Supergeleiding heeft plaats bij een temperatuur van ongeveer -200 graden Celsius, waarbij elektrische geleiding geen weerstand ondervindt. Daardoor blijft warmteontwikkeling uit en gaat er evenmin energie verloren.
Door de belichting met röntgenstralen konden de wetenschappers de positie van de zuurstofatomen in het koperoxide herschikken. Bij voldoende lage temperatuur is daarin supergeleiding mogelijk.
Gabriel Aeppli, directeur van het Londense Centrum voor Nanotechnologie, verwacht dat deze ontdekking ongekende mogelijkheden opent voor een nieuwe generatie elektronische schakelingen.
Zijn Italiaanse collega Bianconi vindt het „verbazingwekkend hoe we nu met eenvoudige processtappen, zonder de gebruikelijke chemische etstechnieken, supergeleidende intelligentie kunnen meegeven aan een materiaal dat uit een vorm van koperoxide bestaat; en weer uit te wissen met warmte.”
Vroegtijdige dementie op het spoor met MRI-scanner
Een nieuw type MRI-scanner kan helpen bij het vroegtijdig opsporen van beginnende dementie. De zogeheten 7T-MRI-scanner brengt microbloedingen in de hersenen beter in beeld dan gangbare scanners.

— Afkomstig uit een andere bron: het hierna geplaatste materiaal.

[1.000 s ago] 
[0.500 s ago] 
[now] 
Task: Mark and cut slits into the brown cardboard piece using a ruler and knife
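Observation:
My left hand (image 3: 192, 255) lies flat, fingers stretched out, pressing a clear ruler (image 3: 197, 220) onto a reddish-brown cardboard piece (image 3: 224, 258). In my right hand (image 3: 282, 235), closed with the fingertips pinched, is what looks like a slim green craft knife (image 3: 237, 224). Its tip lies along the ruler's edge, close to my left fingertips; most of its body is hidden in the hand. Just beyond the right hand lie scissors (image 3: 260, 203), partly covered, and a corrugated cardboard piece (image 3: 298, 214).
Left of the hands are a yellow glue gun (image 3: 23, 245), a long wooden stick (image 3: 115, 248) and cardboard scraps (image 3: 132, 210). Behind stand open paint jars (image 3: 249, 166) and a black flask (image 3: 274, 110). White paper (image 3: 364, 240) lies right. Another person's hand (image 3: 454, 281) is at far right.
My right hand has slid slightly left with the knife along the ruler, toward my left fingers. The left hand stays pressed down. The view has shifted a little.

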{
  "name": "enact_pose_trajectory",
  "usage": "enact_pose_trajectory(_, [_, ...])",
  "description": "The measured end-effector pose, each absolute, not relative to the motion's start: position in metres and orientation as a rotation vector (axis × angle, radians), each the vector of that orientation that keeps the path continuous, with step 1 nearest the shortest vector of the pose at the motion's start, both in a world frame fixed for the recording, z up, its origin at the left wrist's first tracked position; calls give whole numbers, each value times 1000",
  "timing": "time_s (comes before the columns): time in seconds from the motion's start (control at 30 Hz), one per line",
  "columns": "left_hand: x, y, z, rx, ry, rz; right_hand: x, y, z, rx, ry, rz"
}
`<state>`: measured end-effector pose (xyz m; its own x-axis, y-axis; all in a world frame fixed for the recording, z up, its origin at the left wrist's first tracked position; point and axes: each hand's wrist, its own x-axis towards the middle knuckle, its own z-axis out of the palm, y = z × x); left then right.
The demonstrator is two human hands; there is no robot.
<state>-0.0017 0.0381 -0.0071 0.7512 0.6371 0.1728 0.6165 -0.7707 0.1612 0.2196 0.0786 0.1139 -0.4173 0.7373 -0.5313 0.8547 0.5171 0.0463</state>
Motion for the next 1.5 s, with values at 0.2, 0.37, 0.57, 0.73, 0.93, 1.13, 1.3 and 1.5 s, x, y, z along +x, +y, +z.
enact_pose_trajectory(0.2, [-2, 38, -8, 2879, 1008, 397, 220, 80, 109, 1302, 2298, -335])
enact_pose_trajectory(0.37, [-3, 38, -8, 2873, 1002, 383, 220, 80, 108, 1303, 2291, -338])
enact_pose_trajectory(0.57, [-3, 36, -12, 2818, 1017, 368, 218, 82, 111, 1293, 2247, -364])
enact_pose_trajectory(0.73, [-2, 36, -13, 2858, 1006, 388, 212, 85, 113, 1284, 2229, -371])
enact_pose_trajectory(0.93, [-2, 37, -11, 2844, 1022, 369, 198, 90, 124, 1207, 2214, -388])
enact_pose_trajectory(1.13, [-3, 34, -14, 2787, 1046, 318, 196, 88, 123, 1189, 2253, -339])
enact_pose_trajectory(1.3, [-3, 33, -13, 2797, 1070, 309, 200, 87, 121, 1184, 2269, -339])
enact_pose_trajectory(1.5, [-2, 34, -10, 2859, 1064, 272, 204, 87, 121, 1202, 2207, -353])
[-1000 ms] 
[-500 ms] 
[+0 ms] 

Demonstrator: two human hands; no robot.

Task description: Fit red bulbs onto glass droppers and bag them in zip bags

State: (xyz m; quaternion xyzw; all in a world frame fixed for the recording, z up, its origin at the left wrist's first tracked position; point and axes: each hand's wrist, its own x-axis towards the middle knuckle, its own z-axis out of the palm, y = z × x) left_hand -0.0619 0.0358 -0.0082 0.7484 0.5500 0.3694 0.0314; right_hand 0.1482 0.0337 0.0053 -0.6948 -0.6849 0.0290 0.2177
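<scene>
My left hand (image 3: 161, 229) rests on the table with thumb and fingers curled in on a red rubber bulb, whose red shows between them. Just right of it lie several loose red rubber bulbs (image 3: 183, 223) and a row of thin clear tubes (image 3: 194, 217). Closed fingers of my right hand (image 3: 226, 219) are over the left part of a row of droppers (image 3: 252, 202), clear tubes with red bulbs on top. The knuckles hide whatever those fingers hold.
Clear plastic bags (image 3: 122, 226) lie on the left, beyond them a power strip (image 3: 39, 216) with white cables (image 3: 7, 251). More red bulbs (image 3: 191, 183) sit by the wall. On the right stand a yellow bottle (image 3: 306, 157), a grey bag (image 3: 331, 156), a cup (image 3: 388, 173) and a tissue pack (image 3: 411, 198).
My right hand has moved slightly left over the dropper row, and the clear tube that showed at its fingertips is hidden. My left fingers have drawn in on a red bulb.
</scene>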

Dat schrijft Mandy Conijn in haar proefschrift waarop zij onlangs promoveerde aan de Universiteit Utrecht. Ze onderzocht hersenen van patiënten met aderverkalking. Conijn vergeleek de resultaten van de nieuwe scanner –met een supergeleidende magneet met een extreem hoge veldsterkte– met die van een gangbare ziekenhuisscanner. Het nieuwe type levert vijfmaal zo veel details op als het oude.
De aanwezigheid van microbloedingen kan wijzen op slecht functionerende bloedvaten, bekend als ”small vessel disease”. Deze ziekte is waarschijnlijk een van de oorzaken van cognitieve achteruitgang en dementie. Dat geldt vooral voor patiënten met aderverkalking.
„De nieuwe scanner kan geschikt zijn om deze ”small vessel disease” in een vroeg stadium op te sporen”, aldus de promovenda. „Aangezien dit de eerste resultaten zijn op basis van de 7T-scanner hebben we meer onderzoek nodig om dit te bevestigen.” Zij denkt niet dat de krachtige scanner op korte termijn ingezet zal worden voor standaardcontroles van bloedvaatjes in de hersenen.